新潮 くらげバンチ @バンチ
対談 vol.1 プリニウスの魅力とは何か



とり・みき(以下「とり」) 『プリニウス』、やっと一巻目が出ますけど。

ヤマザキマリ(以下「マリ」) はい。ようやく一巻目です。

とり そもそもヤマザキさんはなぜ「プリニウス」という人物を描いてみたいと思ったんですか。

マリ 『テルマエ・ロマエ』(以下『テルマエ』)を描いていた時から、「次は、お笑いじゃない古代ローマを描きたい!」とずっと思っていたんです。『テルマエ』はコメディというかギャグの要素が多分にありましたが、そのことを負担に感じた時期もあったので、次は絶対「ガチンコの古代ローマだ!」と。それには、古代ローマの精神を丸ごと体現するような存在のプリニウスはうってつけの人物。それと私はどこか比較文化的な思考が身についてしまっていて、プリニウスを描くことで、同時にイタリアと日本がシンクロする部分も描けそうだと。

とり ともに地震と火山が多い国ですよね。

マリ はい。この第一巻の冒頭にあるように、プリニウスはウェスウィウス火山の爆発に遭遇しています。イタリアも日本と同じように、古代から絶え間なく地震や火山の爆発に悩まされてきた国で、例えば古代ローマ人たちは、その都度どのように対応して生き延びてきたかに興味があったんです。

とり 日本でも二〇一一年三月十一日に大震災がありました。

マリ 日本は世界でも有数の地震大国だけあって、迅速な対応という意味では間違いなく世界一。では、古代ローマはどうだったのか。それを知るためにも、プリニウスを描いてみたかったのです。

とり そもそもヤマザキさんはどこでプリニウスと出会ったの。

マリ 私は十七歳でフィレンツェに留学しましたが、そこでイタリアの古代史を学んでいた時だと思います。

とり 僕もヤマザキさんも好きな作家、澁澤龍彥が『私のプリニウス』(河出文庫)という著作を残していて、僕がプリニウスを知ったのは、この澁澤経由でした。

マリ 『博物誌』(註 天文・地理、動植物、鉱物、美術などを記述した百科事典的なプリニウスの著作)の中から、澁澤が選んでプレゼンテーションする部分は、イタリア人が絶対抜粋しないようなところで面白いんです。

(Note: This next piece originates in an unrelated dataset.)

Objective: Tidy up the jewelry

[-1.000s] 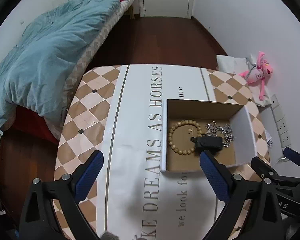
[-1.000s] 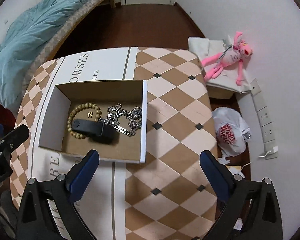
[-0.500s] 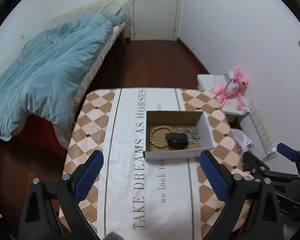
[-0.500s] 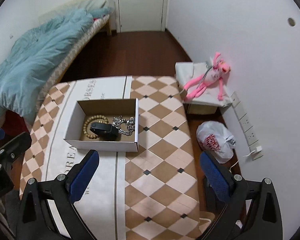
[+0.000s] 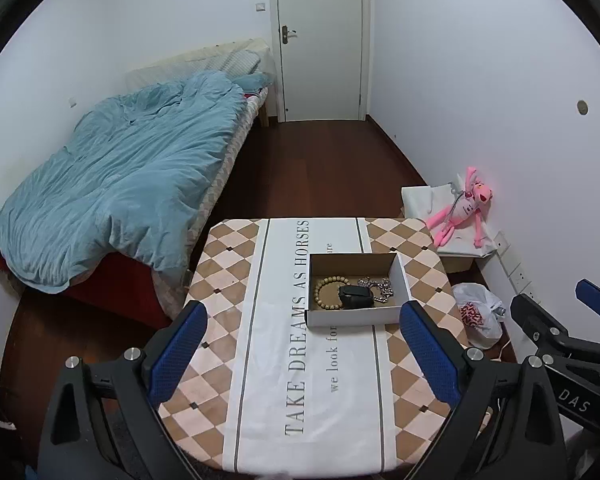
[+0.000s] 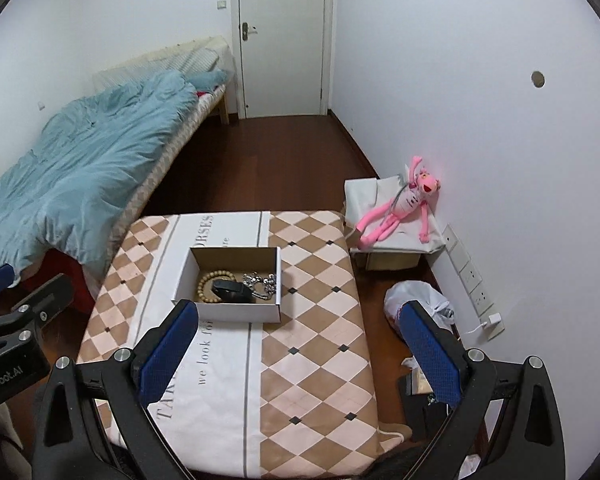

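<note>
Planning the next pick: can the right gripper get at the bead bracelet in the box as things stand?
Probably yes. The box is open-topped, the right gripper is open and empty, nothing lies between. The black case covers part of the bead bracelet; its left side is free.

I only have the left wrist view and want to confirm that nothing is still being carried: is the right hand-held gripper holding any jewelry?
Observer: No. In the right wrist view the right hand-held gripper is open, its fingers wide apart with nothing between them.
Operator: My view shows a cable on the floor by the wall. Where does it go?
Observer: It runs up to a white plug seated in the lowest wall socket.
Operator: Is there anything on the floor at the table's near right corner?
Observer: A dark object lies there. The gripper finger covers too much of it to identify.
</note>
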A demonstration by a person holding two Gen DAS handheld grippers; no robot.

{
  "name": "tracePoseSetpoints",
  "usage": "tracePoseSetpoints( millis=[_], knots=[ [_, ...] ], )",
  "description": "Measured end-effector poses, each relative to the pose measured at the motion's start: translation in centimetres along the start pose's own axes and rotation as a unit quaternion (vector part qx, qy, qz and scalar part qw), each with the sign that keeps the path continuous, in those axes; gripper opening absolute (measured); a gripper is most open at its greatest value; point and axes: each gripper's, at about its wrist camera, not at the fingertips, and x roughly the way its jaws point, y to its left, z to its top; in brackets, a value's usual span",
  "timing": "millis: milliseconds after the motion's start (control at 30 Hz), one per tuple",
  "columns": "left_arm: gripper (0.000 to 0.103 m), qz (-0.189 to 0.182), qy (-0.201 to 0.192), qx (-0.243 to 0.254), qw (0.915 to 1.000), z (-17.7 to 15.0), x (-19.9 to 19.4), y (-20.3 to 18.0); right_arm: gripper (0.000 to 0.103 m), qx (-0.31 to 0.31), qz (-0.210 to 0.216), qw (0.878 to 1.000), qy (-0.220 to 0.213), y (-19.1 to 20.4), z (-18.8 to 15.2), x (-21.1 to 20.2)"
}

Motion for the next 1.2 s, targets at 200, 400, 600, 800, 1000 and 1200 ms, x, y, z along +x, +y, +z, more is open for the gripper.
tracePoseSetpoints(
  millis=[200,400,600,800,1000,1200],
  knots=[
    [0.098,0.000,-0.009,-0.006,0.9999,0.3,-1.8,0.5,0.102,-0.005,0.005,1.000,-0.018,0.4,0.4,-2.7],
    [0.098,0.000,-0.017,-0.008,0.9998,0.5,-2.6,0.8,0.103,-0.001,0.008,1.000,-0.022,0.4,0.8,-3.6],
    [0.098,-0.003,-0.012,-0.009,0.9999,0.6,-2.3,0.8,0.103,0.002,0.001,1.000,-0.019,0.3,1.4,-3.1],
    [0.098,-0.011,0.022,-0.013,0.9996,1.6,0.5,0.5,0.103,0.001,-0.005,1.000,-0.001,0.4,2.2,-0.8],
    [0.098,-0.010,0.058,-0.016,0.9981,2.6,3.5,0.3,0.103,-0.004,-0.007,1.000,0.026,0.9,3.3,2.8],
    [0.098,-0.006,0.083,-0.013,0.9965,3.8,5.9,0.4,0.103,-0.006,-0.004,0.999,0.049,1.3,4.7,5.5]
  ],
)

とり 『博物誌』は、それこそ何世紀にもわたってヨーロッパの多くの知識人が参照し、引用した「古典中の古典」ですが、近世ごろから科学が発展してくると、「ちょっとここの記述は怪しい」と、非科学的な部分がどんどん切り捨てられていく。でも、澁澤や我々のような人間にとっては、その部分こそが......

マリ 面白い。だからイタリアの文学者や研究者に「『博物誌』がいかにすばらしいか」を語っても、「え、あんなのもう読まないよ」と半笑いで言われます。

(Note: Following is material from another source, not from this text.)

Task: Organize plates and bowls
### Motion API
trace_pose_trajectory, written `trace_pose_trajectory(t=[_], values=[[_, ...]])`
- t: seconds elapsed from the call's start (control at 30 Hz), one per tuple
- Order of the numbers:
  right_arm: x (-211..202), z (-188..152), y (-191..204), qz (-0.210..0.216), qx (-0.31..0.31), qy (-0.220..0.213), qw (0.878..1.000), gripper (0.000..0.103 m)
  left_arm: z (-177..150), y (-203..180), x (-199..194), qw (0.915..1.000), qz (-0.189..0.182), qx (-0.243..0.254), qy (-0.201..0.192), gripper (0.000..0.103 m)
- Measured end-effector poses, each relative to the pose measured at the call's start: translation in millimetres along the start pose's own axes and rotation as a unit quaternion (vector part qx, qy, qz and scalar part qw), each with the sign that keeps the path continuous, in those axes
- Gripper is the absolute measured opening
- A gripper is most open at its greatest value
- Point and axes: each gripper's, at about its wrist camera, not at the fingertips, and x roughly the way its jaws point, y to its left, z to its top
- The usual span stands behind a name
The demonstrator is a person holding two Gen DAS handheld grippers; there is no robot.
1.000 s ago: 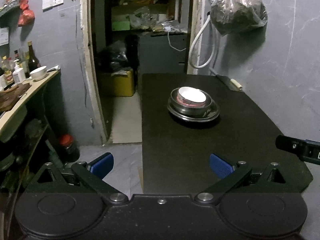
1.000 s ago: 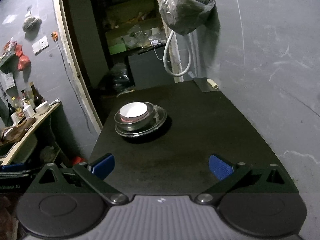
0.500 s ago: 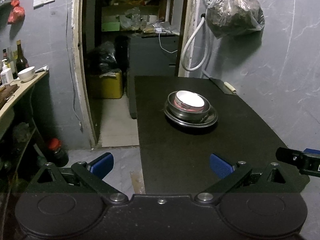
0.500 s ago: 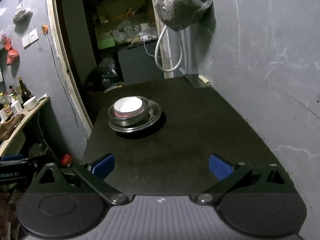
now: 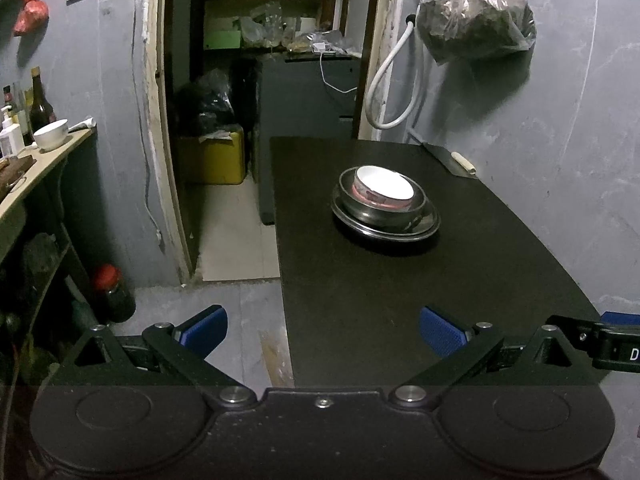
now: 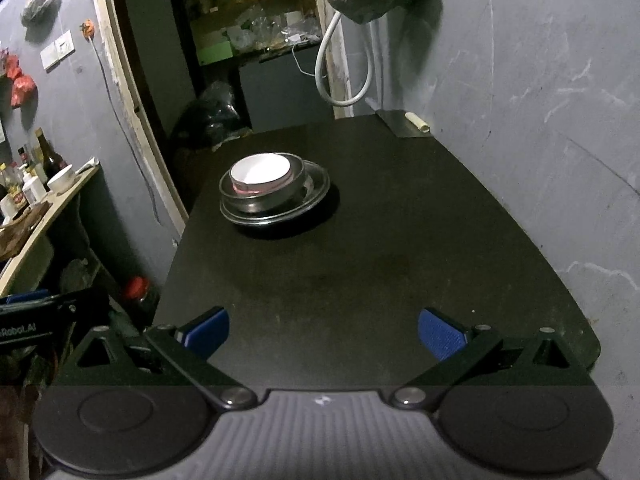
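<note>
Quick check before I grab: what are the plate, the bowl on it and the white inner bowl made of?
Plate: looks like polished metal, probably steel; grey rim with glints. Metal bowl on it: same shiny grey, reflective wall. White bowl nested inside: smooth and opaque with a pinkish band, likely ceramic or melamine; cannot tell which.
</note>
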Motion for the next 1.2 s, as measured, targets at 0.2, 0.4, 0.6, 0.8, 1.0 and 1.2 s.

とり 東洋でも中国古代に成立した「山海経」という百科事典的な地理書には、『博物誌』にも登場するような妖怪や怪物が出てくるけど、現在では「奇書」扱いです。近代になって、どんどん科学的合理主義にそぐわないものが切り捨てられるなかで、日本でも南方熊楠(註 一八六七―一九四一年。博物学者)は、オカルティックな話も科学的に実証できる話も分け隔てなく扱っていた。

マリ 私もプリニウスと南方熊楠は似ていると思います。時代も場所も離れているけど、同じDNAでできているんじゃないかと思うぐらい。「世界を丸ごと把握したい」という好奇心とそれに傾けるバイタリティが凄い。そして二人とも、愛すべき変人。

とり 科学的な考察を大事にしつつ、一方で幻想的、空想的なものを切り捨てない。

マリ 『博物誌』のイタリア語版を読んでいると、何かしっちゃかめっちゃかな感じで、言いたいことがよくわからないところも多い。第二話でも引用しましたが、「しらみに全身喰い荒らされて死んだ神話学者」とか「足の親指を部屋の敷居にぶつけただけで死んだ知り合い」とか、どうでもいい話も多い。

とり 南方熊楠の記述にも、そういう過剰な饒舌さや、話がいきなり飛ぶところがあって似ています。その並列性、分け隔てなさというのが、『博物誌』の一番の魅力ですね。自然現象や動植物の生態など、精緻な観察による科学的な記述がある一方で、ゴシップや内輪話など瑣末な話が等価に並んでいる。

マリ そう。もちろんプリニウスは「偉大な博物学者」ですが、それだけではなくて、「偉大なほら吹き」でもある。総じてかなりお茶目な人物だったはずです。

とり その好奇心のあり方が、何だか男の子っぽい。嘘だとわかりつつシャレで喋っていることもたぶんあるよね(笑)。

マリ つまり、私が大好きなタイプの"変人"ということです。